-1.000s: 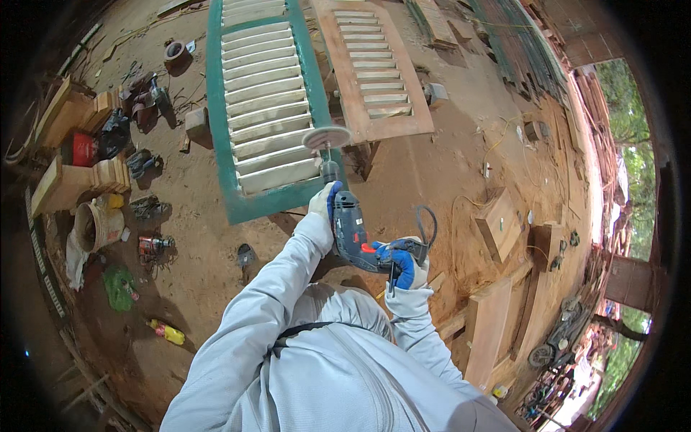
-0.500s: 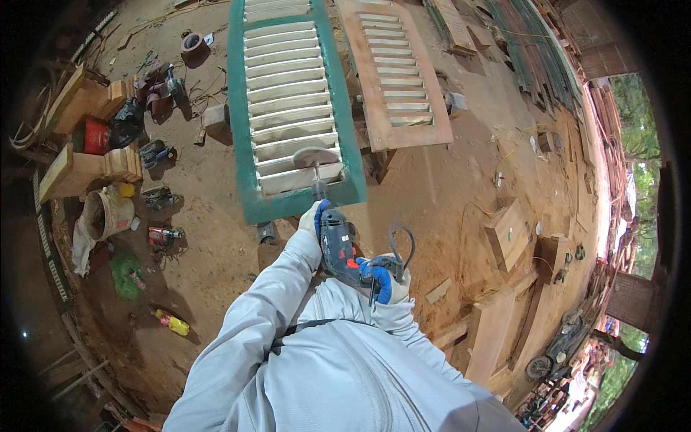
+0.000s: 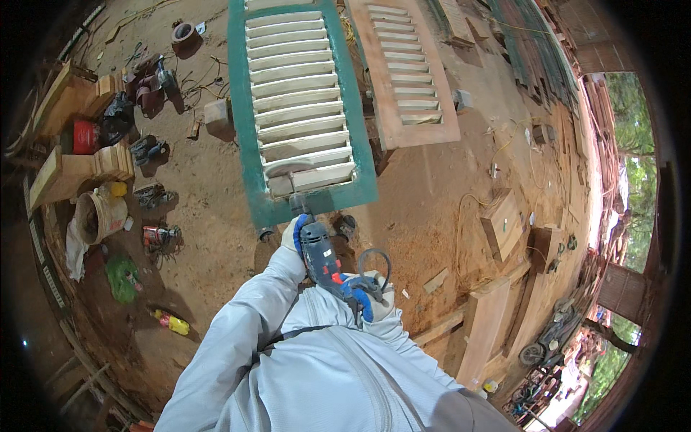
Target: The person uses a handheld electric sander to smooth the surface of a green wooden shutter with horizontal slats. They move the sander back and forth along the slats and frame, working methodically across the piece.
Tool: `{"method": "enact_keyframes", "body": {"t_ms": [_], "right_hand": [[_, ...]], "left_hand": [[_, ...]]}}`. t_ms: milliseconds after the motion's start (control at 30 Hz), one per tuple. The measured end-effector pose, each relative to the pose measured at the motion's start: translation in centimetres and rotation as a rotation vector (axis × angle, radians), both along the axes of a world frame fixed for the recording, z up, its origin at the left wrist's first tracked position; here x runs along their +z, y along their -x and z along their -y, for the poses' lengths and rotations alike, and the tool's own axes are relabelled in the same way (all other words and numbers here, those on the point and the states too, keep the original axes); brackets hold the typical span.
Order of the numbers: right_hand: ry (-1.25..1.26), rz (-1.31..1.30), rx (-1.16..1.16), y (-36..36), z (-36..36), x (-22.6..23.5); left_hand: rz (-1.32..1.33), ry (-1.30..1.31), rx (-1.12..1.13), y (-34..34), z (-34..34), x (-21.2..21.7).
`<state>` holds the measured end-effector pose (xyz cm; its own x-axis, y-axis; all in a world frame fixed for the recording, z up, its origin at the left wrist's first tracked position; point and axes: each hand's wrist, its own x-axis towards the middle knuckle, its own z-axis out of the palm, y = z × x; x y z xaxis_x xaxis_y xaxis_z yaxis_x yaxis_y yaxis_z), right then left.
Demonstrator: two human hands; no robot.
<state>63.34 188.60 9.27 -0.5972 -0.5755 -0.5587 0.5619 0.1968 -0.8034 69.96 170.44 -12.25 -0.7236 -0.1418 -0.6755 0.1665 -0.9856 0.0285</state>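
Note:
Both my hands wear blue-and-white gloves and grip a dark blue electric drill [image 3: 324,253] with red parts. My left hand [image 3: 292,235] is closed around its front, near the chuck. At the rear, my right hand [image 3: 373,297] wraps the handle, where a black cable loops up. A round sanding disc [image 3: 289,168] on the drill's shaft lies over the lowest slats of a louvred shutter [image 3: 363,147], near their left end. I cannot tell whether it touches them. The shutter has a green painted frame and worn, whitish slats.
A bare wooden shutter [image 3: 436,133] lies beyond to the right. Power tools, a bucket [image 3: 101,216], a red container [image 3: 85,137] and a yellow bottle [image 3: 173,322] are on the left. Wooden blocks [image 3: 502,225], planks [image 3: 481,327] and yellow cords lie right. A motorbike [image 3: 554,331] stands farther off.
The drill and both hands have moved left, bringing the disc from mid-width of the lower slats toward their left end. My grip is the same, and the view has shifted slightly.

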Motion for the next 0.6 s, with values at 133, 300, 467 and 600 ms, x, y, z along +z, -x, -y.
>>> {"method": "enact_keyframes", "body": {"t_ms": [133,300,467,600], "right_hand": [[-0.059,-0.052,0.029,0.2,0.0,0.7],[-0.081,-0.096,-0.040,1.6,-1.8,0.8],[0.032,-0.039,-0.112,2.9,-3.5,0.0],[0.139,0.599,-0.524,2.3,-6.5,-3.8]], "left_hand": [[0.054,-0.064,0.032,0.3,-1.0,-1.8],[-0.021,-0.071,0.047,4.8,-4.3,-5.5],[-0.093,0.049,-0.023,9.0,-5.9,-4.9],[-0.105,0.246,-0.048,11.0,-5.7,-5.2]]}}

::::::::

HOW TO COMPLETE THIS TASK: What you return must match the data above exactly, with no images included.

SOLUTION:
-1.000s: 
-0.500s: 
+0.000s: 
Target: The person uses a handheld electric sander to smooth the surface of a green wooden shutter with horizontal slats. They move the sander back and forth along the slats and frame, working methodically across the piece.
Tool: `{"method": "enact_keyframes", "body": {"t_ms": [_], "right_hand": [[_, ...]], "left_hand": [[_, ...]]}}`. t_ms: milliseconds after the motion's start (control at 30 Hz), one per tuple. The measured end-effector pose, each relative to the pose measured at the motion's start: translation in centimetres and rotation as a rotation vector (axis × angle, radians), both along the axes of a world frame fixed for the recording, z up, its origin at the left wrist's first tracked position; here x runs along their +z, y along their -x and z along their -y, for the poses' lengths and rotations alike, and the tool's own axes are relabelled in the same way (all other words and numbers here, those on the point and the states too, keep the original axes); brackets hold the typical span.
Order of the numbers: right_hand: ry (-1.25..1.26), rz (-1.31..1.30), rx (-1.16..1.16), y (-36..36), z (-36..36), x (-22.6..23.5); left_hand: rz (-1.32..1.33), ry (-1.30..1.31), rx (-1.12..1.13), y (-34..34), z (-34..34), x (-21.2..21.7).
`<state>` holds the measured end-effector pose (xyz cm; its own x-axis, y-axis; all in a world frame fixed for the recording, z up, its origin at the left wrist's first tracked position; point and axes: each hand's wrist, its own x-axis towards the middle knuckle, its own z-axis out of the palm, y = z × x; x y z xaxis_x xaxis_y xaxis_z yaxis_x yaxis_y yaxis_z), right then left.
Demonstrator: two human hands; no robot.
<state>63.34 188.60 9.27 -0.5972 -0.5755 -0.5587 0.5619 0.1968 -0.8034 69.96 170.44 -12.25 -0.7236 -0.1418 -0.6755 0.1665 -0.9856 0.0285</state>
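Note:
Both my hands wear blue-and-white gloves and grip a dark blue electric drill [image 3: 324,253] with red parts. My left hand [image 3: 292,235] is closed around its front, near the chuck. At the rear, my right hand [image 3: 373,297] wraps the handle, where a black cable loops up. A round sanding disc [image 3: 289,168] on the drill's shaft lies over the lowest slats of a louvred shutter [image 3: 363,147], near their left end. I cannot tell whether it touches them. The shutter has a green painted frame and worn, whitish slats.
A bare wooden shutter [image 3: 436,133] lies beyond to the right. Power tools, a bucket [image 3: 101,216], a red container [image 3: 85,137] and a yellow bottle [image 3: 173,322] are on the left. Wooden blocks [image 3: 502,225], planks [image 3: 481,327] and yellow cords lie right. A motorbike [image 3: 554,331] stands farther off.
The drill and both hands have moved left, bringing the disc from mid-width of the lower slats toward their left end. My grip is the same, and the view has shifted slightly.
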
Motion for the next 0.6 s, with values at 133, 300, 467 and 600 ms, x, y, z along +z, -x, -y.
>>> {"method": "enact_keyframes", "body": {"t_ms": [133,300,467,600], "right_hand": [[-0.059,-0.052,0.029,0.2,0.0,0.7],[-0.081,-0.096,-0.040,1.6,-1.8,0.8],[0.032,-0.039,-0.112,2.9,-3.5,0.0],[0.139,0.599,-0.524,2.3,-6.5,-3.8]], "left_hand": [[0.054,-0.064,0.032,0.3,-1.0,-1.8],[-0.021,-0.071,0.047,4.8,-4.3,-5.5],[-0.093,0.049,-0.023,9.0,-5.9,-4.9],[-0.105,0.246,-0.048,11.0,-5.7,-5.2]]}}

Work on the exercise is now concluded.